> _PROBLEM_
Find the lines in the material below that include the word "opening", count them, and give that count alone.

=== Begin Enclosure ===

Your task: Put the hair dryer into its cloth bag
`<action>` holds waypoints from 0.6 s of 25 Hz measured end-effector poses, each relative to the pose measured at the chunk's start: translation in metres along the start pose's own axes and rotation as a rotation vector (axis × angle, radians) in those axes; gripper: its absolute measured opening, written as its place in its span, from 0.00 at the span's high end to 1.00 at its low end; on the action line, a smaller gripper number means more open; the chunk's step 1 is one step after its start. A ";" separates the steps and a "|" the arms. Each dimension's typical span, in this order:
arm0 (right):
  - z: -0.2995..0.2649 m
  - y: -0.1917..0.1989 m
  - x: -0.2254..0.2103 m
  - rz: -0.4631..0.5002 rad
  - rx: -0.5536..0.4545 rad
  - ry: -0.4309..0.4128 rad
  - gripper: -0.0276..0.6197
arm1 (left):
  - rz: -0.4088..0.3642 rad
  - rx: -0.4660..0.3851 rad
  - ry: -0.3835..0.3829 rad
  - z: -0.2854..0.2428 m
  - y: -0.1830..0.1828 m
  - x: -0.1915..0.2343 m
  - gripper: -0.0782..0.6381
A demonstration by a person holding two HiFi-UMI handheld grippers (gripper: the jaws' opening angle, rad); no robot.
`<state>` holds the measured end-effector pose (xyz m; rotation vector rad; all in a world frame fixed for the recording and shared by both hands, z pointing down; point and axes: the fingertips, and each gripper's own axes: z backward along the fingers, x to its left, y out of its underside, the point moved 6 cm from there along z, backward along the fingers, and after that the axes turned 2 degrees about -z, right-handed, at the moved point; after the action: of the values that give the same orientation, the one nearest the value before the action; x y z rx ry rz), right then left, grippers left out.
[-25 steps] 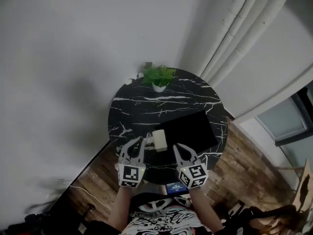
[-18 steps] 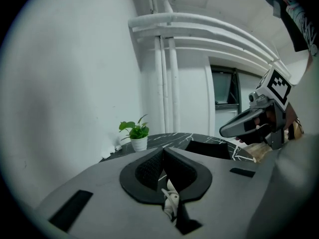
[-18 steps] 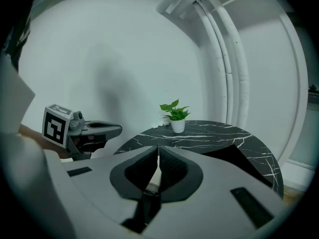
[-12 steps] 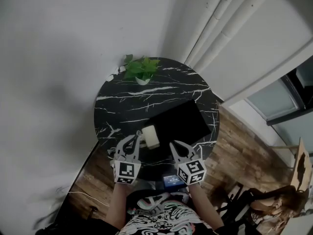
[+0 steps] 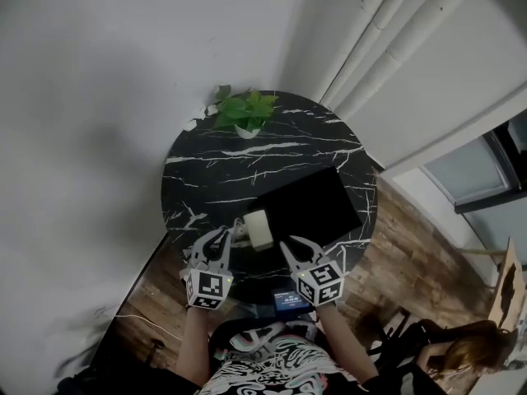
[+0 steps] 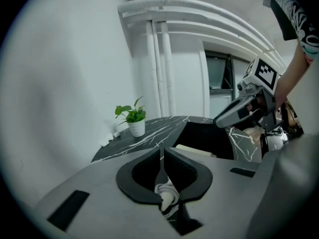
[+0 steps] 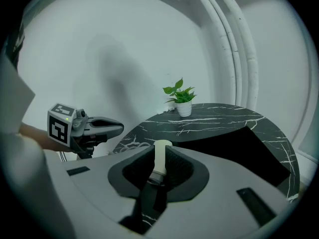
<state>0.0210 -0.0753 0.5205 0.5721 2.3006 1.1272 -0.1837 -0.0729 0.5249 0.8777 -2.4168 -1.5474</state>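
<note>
A cream hair dryer (image 5: pixel 257 230) lies near the front of the round black marble table (image 5: pixel 206 179), touching the left edge of the flat black cloth bag (image 5: pixel 309 208). My left gripper (image 5: pixel 220 237) hovers shut just left of the dryer, holding nothing. My right gripper (image 5: pixel 289 246) is shut and empty just to the dryer's right, over the table's near edge. In the right gripper view the dryer (image 7: pixel 160 159) shows beyond the closed jaws, the bag (image 7: pixel 239 146) to its right. The left gripper view shows a coiled white cord (image 6: pixel 167 195) below the jaws and the bag (image 6: pixel 209 136) ahead.
A small potted plant (image 5: pixel 245 115) stands at the table's far edge. A white wall runs along the left and pale curtains (image 5: pixel 387 48) hang at the right. Wooden floor (image 5: pixel 395 262) surrounds the table. A small device with a blue screen (image 5: pixel 288 300) sits at the person's waist.
Both grippers have sunk a little toward the table's near edge, still shut and side by side. The dryer and the bag have not moved.
</note>
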 end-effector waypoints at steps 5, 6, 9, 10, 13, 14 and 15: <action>-0.010 0.015 -0.002 0.057 0.068 -0.019 0.90 | -0.018 0.067 0.008 -0.003 0.031 -0.001 0.85; -0.012 0.018 -0.004 0.069 0.073 -0.020 0.90 | -0.019 0.082 0.012 -0.004 0.037 -0.001 0.82; -0.019 0.027 -0.009 0.085 0.100 -0.026 0.88 | -0.027 0.137 0.034 -0.010 0.054 -0.001 0.70; -0.021 0.031 -0.009 0.089 0.114 -0.029 0.86 | -0.032 0.157 0.040 -0.011 0.059 -0.001 0.68; -0.027 0.042 -0.011 0.101 0.150 -0.031 0.81 | -0.044 0.195 0.053 -0.010 0.072 0.001 0.62; -0.029 0.045 -0.012 0.108 0.160 -0.030 0.80 | -0.052 0.200 0.058 -0.010 0.074 0.001 0.61; -0.031 0.048 -0.013 0.117 0.171 -0.031 0.79 | -0.063 0.204 0.065 -0.011 0.076 0.002 0.60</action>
<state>0.0197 -0.0738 0.5789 0.7919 2.3773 0.9718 -0.2105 -0.0596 0.5961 1.0330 -2.5555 -1.2860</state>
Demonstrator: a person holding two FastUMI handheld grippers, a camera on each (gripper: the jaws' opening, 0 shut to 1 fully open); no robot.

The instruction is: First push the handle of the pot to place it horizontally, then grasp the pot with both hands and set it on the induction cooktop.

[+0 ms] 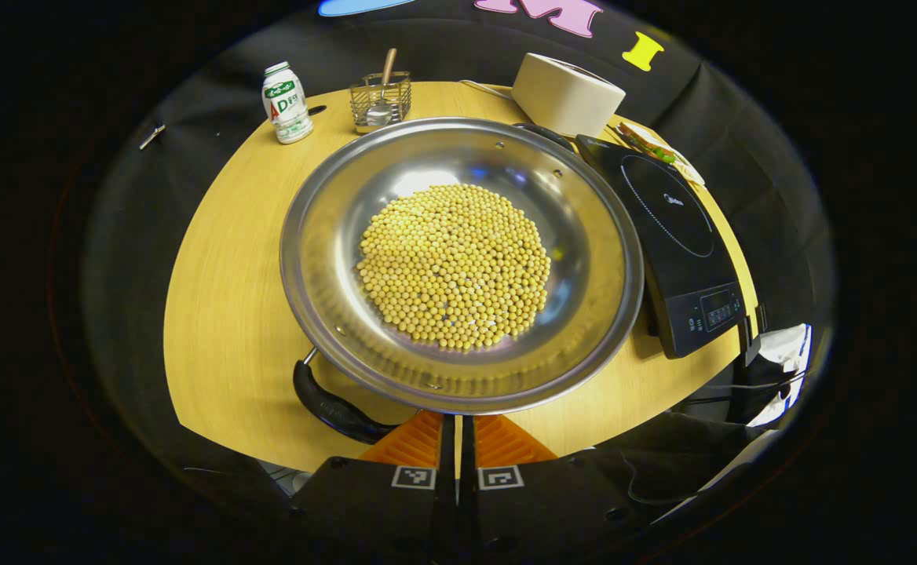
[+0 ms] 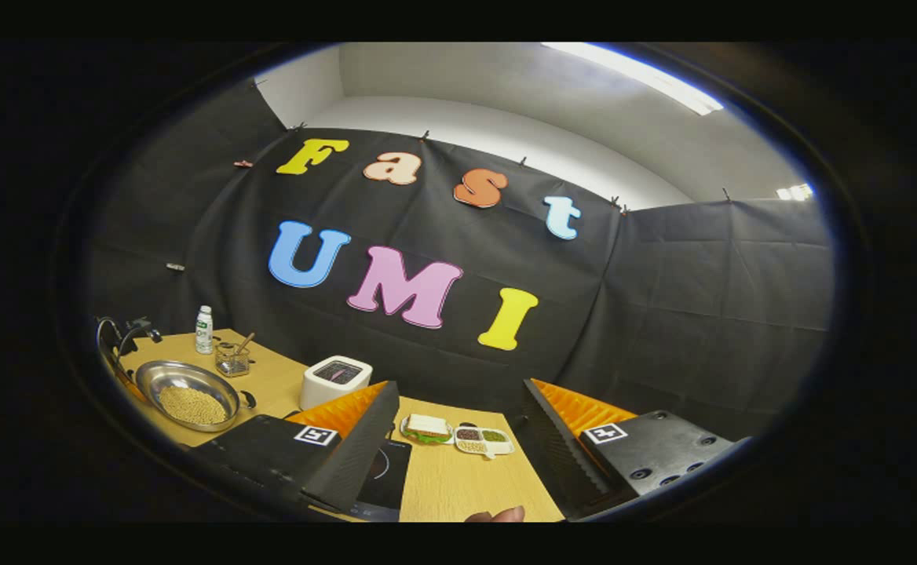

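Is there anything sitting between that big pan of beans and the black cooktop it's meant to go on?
Nothing visible does. The pot sits directly beside the induction cooktop, its rim next to the cooktop's edge, and the cooktop's surface is bare. The white box and the snack tray lie behind it.

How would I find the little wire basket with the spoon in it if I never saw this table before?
Start at the big shiny steel pot full of yellow beans in the middle of the round wooden table. Look past its far rim, toward the black cloth wall, and the small square wire basket stands there. A wooden-handled spoon sticks out of it, unlike the white, green-labelled bottle on one side and the white boxy appliance on the other.
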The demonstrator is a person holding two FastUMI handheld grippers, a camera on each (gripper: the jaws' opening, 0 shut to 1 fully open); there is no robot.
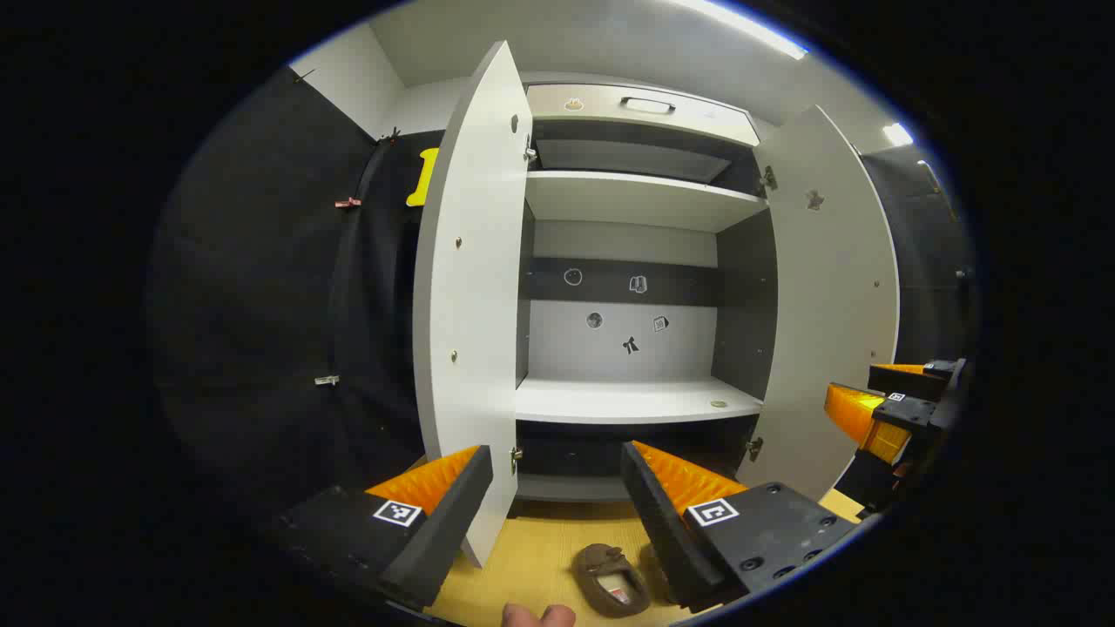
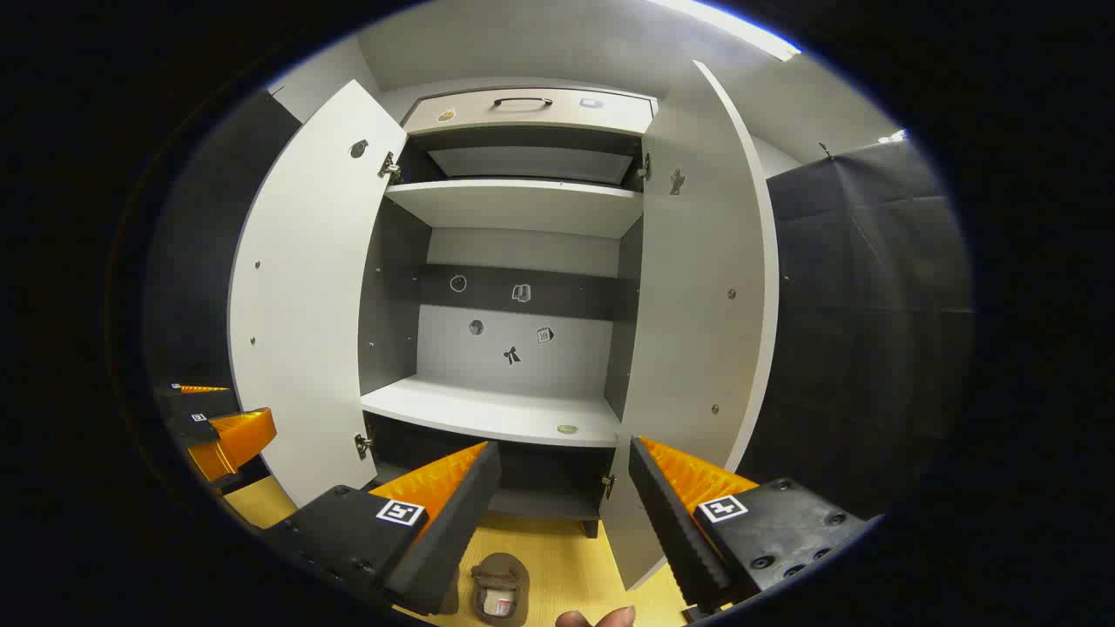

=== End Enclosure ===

> _EXERCISE SOLUTION_
4